:: ASSIGNMENT ::
In the listing beneath this line, copy exactly the lines starting with the one containing "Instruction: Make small" and going on through the one containing "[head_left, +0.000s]".
────────
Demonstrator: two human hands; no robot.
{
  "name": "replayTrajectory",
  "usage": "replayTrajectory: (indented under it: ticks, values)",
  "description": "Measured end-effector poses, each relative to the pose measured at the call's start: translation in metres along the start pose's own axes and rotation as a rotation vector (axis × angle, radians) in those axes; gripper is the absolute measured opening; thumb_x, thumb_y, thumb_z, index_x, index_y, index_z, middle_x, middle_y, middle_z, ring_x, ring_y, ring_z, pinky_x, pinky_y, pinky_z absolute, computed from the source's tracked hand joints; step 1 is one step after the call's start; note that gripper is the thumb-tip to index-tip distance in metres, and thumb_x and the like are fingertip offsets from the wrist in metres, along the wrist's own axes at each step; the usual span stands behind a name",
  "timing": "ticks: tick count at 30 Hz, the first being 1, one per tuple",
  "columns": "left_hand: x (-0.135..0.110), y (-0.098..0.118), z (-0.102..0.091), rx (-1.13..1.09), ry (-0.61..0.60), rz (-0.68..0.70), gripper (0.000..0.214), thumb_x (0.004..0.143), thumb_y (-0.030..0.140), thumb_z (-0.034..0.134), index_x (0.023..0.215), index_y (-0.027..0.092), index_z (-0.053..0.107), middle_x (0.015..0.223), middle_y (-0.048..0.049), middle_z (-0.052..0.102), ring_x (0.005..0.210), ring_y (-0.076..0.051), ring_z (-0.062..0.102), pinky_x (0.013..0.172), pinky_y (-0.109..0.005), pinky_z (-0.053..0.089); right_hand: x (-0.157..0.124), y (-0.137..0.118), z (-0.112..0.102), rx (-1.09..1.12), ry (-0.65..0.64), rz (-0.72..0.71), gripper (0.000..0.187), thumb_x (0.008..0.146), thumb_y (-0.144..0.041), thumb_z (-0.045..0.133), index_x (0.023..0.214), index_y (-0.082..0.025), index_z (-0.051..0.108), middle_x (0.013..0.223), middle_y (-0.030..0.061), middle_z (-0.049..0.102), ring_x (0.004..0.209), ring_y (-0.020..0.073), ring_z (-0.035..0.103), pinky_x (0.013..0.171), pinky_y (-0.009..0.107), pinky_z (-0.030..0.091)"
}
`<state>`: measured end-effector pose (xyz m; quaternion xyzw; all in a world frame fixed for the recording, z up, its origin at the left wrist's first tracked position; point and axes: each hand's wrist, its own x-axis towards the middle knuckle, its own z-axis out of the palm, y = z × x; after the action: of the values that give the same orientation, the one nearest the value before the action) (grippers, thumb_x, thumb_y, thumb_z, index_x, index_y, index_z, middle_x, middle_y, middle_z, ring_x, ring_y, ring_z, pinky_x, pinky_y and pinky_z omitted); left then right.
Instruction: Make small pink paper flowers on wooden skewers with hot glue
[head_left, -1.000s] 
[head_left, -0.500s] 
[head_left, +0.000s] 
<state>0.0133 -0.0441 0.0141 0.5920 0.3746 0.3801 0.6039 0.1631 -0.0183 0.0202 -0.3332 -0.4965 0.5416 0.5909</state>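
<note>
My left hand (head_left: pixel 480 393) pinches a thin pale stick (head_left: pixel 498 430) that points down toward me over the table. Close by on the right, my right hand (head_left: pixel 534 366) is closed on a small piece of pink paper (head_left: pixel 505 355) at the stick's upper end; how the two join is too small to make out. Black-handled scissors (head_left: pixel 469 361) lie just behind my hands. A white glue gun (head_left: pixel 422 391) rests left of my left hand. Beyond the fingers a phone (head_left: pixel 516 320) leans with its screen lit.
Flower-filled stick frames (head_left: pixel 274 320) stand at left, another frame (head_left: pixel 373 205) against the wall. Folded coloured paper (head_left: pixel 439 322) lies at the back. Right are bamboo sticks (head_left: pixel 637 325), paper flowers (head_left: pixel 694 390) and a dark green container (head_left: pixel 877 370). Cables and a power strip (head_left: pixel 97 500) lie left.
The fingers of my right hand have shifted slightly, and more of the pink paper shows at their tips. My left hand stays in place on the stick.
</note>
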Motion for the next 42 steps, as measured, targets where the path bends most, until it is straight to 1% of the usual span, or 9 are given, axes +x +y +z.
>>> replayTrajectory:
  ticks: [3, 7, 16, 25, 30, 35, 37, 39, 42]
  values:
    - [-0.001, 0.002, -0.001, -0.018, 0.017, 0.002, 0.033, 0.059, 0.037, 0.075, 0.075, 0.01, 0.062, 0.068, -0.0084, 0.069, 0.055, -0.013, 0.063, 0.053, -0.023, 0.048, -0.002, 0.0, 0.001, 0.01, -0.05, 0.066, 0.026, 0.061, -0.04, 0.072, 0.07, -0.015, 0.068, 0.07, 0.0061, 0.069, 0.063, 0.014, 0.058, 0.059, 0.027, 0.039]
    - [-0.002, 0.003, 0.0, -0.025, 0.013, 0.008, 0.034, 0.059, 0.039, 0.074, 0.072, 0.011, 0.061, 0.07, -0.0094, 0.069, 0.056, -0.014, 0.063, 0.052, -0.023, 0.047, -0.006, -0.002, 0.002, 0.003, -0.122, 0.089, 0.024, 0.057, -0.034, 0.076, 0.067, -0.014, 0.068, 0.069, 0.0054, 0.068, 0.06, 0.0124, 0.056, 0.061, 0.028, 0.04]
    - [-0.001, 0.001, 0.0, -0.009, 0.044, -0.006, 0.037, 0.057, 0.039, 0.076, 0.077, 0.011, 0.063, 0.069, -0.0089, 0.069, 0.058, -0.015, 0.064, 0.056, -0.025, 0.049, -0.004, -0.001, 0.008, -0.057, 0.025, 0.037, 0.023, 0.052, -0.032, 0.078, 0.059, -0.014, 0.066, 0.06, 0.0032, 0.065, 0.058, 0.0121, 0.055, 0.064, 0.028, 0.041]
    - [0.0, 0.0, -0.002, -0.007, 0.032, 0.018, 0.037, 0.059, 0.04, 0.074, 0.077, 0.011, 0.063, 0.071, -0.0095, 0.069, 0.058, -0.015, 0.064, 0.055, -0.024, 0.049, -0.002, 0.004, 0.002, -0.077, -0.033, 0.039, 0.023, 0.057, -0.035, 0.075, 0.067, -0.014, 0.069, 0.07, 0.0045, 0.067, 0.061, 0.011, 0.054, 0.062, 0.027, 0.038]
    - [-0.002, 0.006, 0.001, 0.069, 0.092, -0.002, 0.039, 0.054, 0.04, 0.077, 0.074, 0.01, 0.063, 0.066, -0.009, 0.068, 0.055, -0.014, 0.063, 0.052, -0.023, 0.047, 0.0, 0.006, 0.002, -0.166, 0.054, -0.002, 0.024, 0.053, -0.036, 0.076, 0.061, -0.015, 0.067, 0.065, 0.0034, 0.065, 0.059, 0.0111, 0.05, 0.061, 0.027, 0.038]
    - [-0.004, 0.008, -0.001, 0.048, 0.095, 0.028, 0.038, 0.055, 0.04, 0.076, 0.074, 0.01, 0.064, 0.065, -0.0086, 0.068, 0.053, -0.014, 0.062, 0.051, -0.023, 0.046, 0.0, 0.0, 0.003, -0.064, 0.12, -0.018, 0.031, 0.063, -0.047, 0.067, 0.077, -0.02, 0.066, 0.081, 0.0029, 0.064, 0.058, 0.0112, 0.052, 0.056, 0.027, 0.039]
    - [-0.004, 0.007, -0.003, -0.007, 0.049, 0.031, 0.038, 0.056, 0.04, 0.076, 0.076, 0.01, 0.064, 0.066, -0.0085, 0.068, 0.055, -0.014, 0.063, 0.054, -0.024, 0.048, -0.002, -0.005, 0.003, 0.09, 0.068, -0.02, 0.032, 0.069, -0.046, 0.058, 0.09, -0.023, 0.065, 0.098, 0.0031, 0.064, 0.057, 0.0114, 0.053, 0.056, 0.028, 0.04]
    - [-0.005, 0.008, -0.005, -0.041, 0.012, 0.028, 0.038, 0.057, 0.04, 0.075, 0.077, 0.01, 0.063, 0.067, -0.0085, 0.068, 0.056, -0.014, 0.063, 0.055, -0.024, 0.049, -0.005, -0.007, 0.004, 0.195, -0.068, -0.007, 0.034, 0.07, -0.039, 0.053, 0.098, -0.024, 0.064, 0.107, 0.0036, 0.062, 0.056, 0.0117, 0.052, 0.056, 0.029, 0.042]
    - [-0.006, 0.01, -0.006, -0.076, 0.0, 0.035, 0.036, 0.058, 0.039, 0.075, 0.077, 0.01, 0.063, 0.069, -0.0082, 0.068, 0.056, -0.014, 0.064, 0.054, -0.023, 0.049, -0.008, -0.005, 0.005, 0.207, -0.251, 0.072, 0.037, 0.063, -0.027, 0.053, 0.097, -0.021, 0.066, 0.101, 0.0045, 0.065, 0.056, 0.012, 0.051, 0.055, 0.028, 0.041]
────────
:: WORKED SOLUTION ::
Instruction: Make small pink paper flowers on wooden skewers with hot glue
[head_left, -1.000s] 
[head_left, -0.500s] 
[head_left, +0.000s] 

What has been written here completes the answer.